0
votes

My task is to print labels via a thermal printer. To this purpose a string of tspl(programming language that the printer understands) commands is generated and sent to the printer. The latter is done in C# with the following method taken from the microsoft example "How to send raw data to a printer by using Visual C# .NET"

        public static bool SendBytesToPrinter(string szPrinterName, IntPtr pBytes, Int32 dwCount)
    {
        Int32 dwError = 0, dwWritten = 0;
        IntPtr hPrinter = new IntPtr(0);
        DOCINFOA di = new DOCINFOA();
        bool bSuccess = false; // Assume failure unless you specifically succeed.
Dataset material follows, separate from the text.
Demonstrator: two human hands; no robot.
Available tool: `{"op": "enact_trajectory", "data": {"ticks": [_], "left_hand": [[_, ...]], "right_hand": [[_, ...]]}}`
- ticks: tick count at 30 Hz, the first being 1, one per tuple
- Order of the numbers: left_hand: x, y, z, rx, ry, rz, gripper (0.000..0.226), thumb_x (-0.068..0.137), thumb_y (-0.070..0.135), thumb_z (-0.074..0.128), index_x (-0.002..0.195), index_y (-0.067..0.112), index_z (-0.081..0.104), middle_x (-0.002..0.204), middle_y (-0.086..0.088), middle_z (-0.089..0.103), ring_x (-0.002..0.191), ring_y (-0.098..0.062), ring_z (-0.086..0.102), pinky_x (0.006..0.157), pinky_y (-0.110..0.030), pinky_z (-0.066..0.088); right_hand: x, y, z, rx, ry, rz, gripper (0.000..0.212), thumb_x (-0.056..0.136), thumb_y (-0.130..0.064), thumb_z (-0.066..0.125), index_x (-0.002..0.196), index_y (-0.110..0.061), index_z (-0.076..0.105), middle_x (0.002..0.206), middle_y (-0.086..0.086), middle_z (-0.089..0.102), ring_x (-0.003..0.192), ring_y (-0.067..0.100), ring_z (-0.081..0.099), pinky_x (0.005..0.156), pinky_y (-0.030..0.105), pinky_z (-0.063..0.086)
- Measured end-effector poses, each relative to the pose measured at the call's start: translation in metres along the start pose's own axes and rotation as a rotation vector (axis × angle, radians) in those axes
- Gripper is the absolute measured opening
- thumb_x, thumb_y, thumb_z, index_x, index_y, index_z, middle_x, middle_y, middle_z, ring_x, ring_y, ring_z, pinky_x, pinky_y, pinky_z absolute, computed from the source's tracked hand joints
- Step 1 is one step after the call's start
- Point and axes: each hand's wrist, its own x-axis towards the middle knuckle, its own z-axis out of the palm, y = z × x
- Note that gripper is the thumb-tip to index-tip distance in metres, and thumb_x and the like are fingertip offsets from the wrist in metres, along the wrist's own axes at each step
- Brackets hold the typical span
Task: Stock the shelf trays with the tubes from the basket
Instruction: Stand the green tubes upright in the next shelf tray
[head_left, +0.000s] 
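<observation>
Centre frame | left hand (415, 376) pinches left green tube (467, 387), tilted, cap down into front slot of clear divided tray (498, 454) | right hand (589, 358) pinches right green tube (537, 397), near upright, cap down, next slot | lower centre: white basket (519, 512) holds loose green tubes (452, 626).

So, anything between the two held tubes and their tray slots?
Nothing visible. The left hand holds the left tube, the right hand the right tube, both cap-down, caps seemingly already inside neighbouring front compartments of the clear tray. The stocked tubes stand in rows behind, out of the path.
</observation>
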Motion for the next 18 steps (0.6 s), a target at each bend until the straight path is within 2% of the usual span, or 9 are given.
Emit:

        di.pDocName = "My C#.NET RAW Document";
        di.pDataType = "RAW";

        // Open the printer.
        if (OpenPrinter(szPrinterName.Normalize(), out hPrinter, IntPtr.Zero))
        {
            // Start a document.
            if (StartDocPrinter(hPrinter, 1, di))
            {
                // Start a page.
                if (StartPagePrinter(hPrinter))
                {
                    // Write your bytes.
                    bSuccess = WritePrinter(hPrinter, pBytes, dwCount, out dwWritten);
                    EndPagePrinter(hPrinter);
                }
                EndDocPrinter(hPrinter);
            }
            ClosePrinter(hPrinter);
        }
        // If you did not succeed, GetLastError may give more information
        // about why not.
        if (bSuccess == false)
        {
            dwError = Marshal.GetLastWin32Error();
            MessageBox.Show("Error " + dwError);
        }
        return bSuccess;
    }

The actual printer is selected in a PrintDialog

        private void button2_Click(object sender, EventArgs e)
    {
        string s = "CLS\nPRINT 1\n"; // device-dependent string, need a FormFeed?
        // Allow the user to select a printer.
        PrintDialog pd = new PrintDialog();
        pd.PrinterSettings = new PrinterSettings();
        if (DialogResult.OK == pd.ShowDialog(this))
        {
            // Send a printer-specific to the printer.
            RawPrinterHelper.SendStringToPrinter(pd.PrinterSettings.PrinterName, s);
        }
    }

In my working environment everything works fine. The environment is a LAN consisting of 3 computers and 1 shared thermal printer:

  1. PC_with_printer - it runs on Windows 7 and has the printer connected to it via USB
  2. PC_aware - it runs on Win 8 and knows about the shared printer
  3. PC_unaware - it runs on WinXP and doens't have the shared printer installed

From PC_aware I connect to PC_unaware via rdp and the printer appears in the list of printers as redirected. Then I run my application , choose the redirected printer and get my empty label printed. So far so good.
Problems begin when I replace PC_unaware with another computer. It runs on Windows Server 2008 R2 and is not in our LAN. Let's call it SERVER. So I carry out the same experiment:

  1. From PC_aware I connect to SERVER via rdp using its public ip address
  2. My thermal printer appears in "Printers and Devices" as "TSC_TDP-244 (redirected 20)"
  3. I go to the printer's properties and click Print Test Page, and it gets printed
  4. I run my app and the printer doesn't print anything.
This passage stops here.